■ Task brief: Show all lines of the listing that contain the word "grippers".

====== Exercise data

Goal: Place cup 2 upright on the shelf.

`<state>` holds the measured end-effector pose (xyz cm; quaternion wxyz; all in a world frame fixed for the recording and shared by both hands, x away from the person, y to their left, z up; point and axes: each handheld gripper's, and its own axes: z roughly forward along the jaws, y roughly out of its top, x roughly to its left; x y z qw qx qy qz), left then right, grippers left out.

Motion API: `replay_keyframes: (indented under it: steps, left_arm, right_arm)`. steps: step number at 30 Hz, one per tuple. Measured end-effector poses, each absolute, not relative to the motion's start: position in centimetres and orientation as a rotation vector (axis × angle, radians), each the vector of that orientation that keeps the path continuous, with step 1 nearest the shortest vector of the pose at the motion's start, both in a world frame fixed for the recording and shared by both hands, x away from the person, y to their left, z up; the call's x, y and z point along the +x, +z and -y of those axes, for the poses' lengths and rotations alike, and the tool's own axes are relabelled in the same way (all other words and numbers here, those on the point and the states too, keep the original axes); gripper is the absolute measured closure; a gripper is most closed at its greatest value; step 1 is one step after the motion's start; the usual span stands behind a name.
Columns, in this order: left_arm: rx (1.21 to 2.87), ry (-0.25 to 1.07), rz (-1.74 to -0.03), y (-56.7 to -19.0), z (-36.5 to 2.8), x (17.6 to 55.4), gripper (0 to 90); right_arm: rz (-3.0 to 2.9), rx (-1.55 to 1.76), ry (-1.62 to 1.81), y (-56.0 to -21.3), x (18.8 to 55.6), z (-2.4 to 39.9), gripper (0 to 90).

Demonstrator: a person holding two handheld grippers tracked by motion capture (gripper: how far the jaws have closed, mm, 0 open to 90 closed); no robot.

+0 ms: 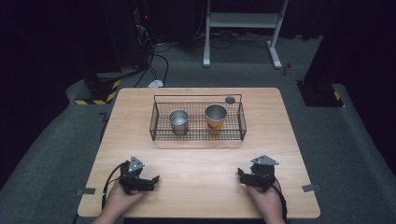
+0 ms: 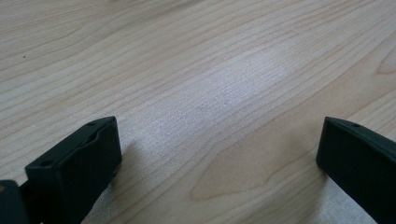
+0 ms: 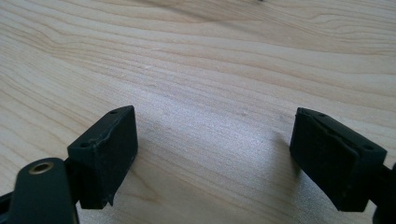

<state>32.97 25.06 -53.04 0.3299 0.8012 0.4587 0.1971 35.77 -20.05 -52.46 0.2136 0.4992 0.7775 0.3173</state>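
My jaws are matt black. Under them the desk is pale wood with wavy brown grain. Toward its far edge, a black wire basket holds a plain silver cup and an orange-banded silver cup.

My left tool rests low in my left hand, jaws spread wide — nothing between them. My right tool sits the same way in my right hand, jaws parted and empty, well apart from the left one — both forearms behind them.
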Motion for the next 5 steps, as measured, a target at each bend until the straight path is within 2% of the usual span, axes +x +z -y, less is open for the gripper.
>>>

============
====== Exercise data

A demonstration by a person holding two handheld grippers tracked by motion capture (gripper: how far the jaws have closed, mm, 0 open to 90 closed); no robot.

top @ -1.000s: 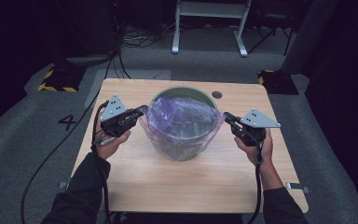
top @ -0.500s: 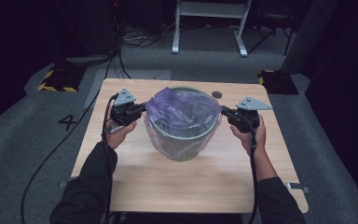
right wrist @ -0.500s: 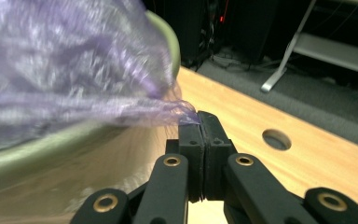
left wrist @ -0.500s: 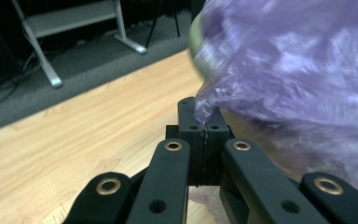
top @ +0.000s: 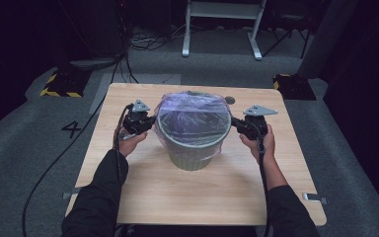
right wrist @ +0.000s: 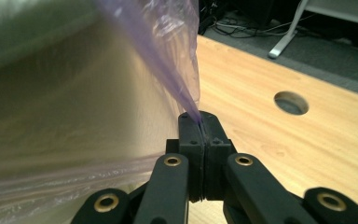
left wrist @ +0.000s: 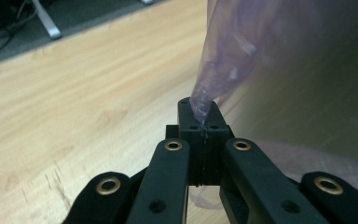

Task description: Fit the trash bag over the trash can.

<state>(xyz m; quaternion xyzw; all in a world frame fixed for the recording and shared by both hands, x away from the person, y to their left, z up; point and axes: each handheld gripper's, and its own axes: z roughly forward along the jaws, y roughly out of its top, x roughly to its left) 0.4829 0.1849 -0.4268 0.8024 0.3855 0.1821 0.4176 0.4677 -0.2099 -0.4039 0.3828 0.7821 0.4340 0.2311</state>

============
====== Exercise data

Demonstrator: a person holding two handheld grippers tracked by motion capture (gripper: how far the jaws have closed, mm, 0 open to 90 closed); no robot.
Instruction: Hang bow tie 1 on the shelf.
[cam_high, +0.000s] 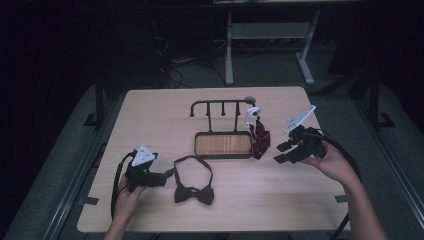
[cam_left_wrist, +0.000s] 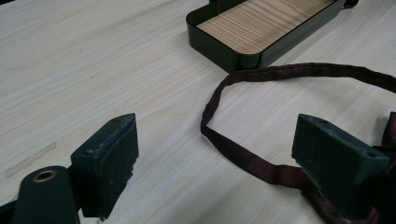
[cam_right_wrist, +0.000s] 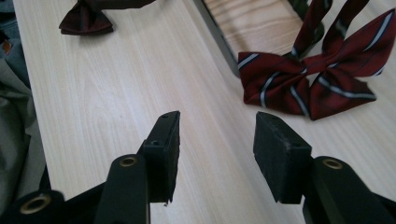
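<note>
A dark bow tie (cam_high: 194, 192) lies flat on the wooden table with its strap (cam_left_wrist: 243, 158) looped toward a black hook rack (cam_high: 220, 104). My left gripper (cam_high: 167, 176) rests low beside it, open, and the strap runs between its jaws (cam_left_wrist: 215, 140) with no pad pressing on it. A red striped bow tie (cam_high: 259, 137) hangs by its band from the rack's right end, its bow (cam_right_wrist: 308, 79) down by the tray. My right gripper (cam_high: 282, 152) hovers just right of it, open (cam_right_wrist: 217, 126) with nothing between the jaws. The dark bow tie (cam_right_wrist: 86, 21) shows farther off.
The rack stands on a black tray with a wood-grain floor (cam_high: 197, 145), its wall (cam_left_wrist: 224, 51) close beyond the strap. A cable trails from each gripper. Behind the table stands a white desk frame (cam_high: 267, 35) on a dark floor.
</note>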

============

■ Written solution:
`<state>` holds the measured end-effector pose (xyz cm; quaternion wxyz; all in a world frame fixed for the recording and shared by both hands, x away from the person, y to their left, z up; point and axes: each handheld gripper's, and its own axes: z roughly forward along the jaws, y roughly out of its top, x roughly to its left; x y z qw qx qy qz), left then right, grippers left out.
Demonstrator: a person holding two handheld grippers tracked by motion capture (gripper: how far the jaws have closed, mm, 0 open to 90 closed); no robot.
A demonstration by a person holding two handheld grippers tracked by motion capture (gripper: how far the jaws have closed, mm, 0 open to 90 closed); no robot.
Demonstrator: a person holding two handheld grippers tracked by motion capture (gripper: how far the jaws have closed, mm, 0 open to 90 closed); no robot.

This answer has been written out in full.